2007 Annual Meeting
(225b) 2-D Population Balance Modelling of Gibbsite Crystallization
Authors
Crystallization from solution represents a separation and purification technique with a wide spectrum of applications ranging from the specialty chemicals production to the bulk chemicals manufacturing, such as manufacturing of gibbsite used in the production of aluminium.
In most cases crystal size distribution (CSD) significantly affects the product quality and process productivity. Population balance equation has been well accepted as an appropriate mathematical framework for modeling CSD in such systems. However, with ever increasing complexity of population balance models, resulting from either multiple coordinates, model nonlinearities, or complex process layouts, there is a strong incentive to develop more efficient numerical solution algorithms.
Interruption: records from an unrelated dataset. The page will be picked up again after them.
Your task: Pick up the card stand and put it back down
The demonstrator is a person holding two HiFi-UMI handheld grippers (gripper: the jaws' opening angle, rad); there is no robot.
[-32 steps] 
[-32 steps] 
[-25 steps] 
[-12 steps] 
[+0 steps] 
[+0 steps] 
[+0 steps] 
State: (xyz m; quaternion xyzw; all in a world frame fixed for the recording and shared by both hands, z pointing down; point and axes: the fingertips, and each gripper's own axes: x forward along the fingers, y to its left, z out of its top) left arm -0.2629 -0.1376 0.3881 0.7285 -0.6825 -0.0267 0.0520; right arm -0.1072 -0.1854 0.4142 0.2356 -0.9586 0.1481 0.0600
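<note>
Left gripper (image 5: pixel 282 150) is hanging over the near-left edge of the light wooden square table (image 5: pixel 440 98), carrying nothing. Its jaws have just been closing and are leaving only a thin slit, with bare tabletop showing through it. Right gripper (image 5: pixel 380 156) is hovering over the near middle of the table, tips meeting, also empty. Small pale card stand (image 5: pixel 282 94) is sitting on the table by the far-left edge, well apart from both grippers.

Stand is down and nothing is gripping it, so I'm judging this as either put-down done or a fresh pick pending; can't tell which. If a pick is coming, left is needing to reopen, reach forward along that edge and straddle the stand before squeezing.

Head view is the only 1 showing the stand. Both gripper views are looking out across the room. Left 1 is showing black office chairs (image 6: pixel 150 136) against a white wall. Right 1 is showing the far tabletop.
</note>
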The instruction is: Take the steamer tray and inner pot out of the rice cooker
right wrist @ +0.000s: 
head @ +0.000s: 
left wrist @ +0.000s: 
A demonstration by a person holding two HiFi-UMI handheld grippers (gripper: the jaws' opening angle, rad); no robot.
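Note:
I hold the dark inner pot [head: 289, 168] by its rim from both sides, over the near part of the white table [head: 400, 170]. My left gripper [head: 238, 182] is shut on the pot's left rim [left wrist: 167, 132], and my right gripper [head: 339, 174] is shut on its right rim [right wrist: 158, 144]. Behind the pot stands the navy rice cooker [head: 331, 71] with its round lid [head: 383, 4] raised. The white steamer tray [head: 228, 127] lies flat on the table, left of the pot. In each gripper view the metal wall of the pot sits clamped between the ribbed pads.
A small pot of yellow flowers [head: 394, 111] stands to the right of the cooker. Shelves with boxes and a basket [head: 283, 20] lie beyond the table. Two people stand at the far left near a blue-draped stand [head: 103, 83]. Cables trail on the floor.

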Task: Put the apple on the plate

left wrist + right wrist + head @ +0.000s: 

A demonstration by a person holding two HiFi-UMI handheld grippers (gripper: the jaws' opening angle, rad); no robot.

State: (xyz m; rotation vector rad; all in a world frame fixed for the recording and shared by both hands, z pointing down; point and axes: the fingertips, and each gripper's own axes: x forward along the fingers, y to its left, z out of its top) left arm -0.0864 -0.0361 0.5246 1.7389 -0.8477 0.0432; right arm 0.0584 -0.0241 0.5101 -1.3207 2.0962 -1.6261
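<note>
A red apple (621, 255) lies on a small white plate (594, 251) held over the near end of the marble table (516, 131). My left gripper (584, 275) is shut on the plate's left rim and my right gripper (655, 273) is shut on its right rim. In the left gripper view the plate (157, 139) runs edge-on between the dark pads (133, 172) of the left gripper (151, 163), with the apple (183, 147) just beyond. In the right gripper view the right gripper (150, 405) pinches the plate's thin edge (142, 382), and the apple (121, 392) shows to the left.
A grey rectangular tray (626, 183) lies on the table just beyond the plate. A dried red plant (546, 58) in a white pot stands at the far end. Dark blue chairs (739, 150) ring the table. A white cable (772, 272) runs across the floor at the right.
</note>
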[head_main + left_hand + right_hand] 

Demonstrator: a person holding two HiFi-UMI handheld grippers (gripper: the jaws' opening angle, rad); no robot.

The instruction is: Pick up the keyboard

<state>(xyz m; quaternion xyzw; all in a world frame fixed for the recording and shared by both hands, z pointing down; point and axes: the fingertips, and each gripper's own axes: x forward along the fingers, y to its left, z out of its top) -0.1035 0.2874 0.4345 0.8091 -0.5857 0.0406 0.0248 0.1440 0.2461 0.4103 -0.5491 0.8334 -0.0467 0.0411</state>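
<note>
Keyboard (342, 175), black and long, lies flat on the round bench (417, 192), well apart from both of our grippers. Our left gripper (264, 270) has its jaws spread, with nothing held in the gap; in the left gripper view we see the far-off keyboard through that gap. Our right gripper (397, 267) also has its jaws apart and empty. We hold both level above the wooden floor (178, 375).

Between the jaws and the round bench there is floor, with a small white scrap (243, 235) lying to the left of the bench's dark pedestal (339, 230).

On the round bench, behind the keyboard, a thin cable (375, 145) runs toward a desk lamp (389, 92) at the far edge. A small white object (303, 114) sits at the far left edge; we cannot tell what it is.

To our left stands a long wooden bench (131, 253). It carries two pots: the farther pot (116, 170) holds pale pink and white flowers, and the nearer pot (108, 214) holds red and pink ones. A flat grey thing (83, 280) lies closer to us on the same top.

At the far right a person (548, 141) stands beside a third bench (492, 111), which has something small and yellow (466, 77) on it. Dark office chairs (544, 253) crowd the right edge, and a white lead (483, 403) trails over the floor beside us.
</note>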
In this work, we solve a gibbsite crystallization model, which involves nonlinear nucleation and crystal growth kinetics, using a finite-element based methodology. Our purpose is to investigate the potential of a general Newton's method-based finite element algorithms to solve nonlinear crystallization population balance models. Applicability of Newton's method for solving discrete population balance equations for a steady-state crystallization problem was demonstrated, for example, in the work of Hounslow et al. (2005), whereas advantages of the finite-element discretization scheme with self-adaptive grid and a Rothe's type time discretization for time dependant statement of population balance was revealed by Wulkow et al. (2001). In our approach, a dynamic 1-D problem is first transformed into a 2-D steady-state problem. It is then demonstrated that while they both lead to the same result, the computational effort needed to solve the 2-D problem is smaller than the effort required for the 1-D problem. The numerical procedures are compared to the analytical solution, which has been developed for the constant crystallization kinetics as a benchmark for testing different numerical solution schemes.
References
Hounslow M.J., Lewis A.E., Sanders S.J. & Bondy R. (2005). Generic crystalliser model: I. A model framework for a well-mixed compartment. AIChE Journal, 51, 2942.
Wulkow M., Gerstlauer A., & Nieken U. (2001). Modeling and simulation of crystallization processes using parsival. Chemical Engineering Science, 56, 2575.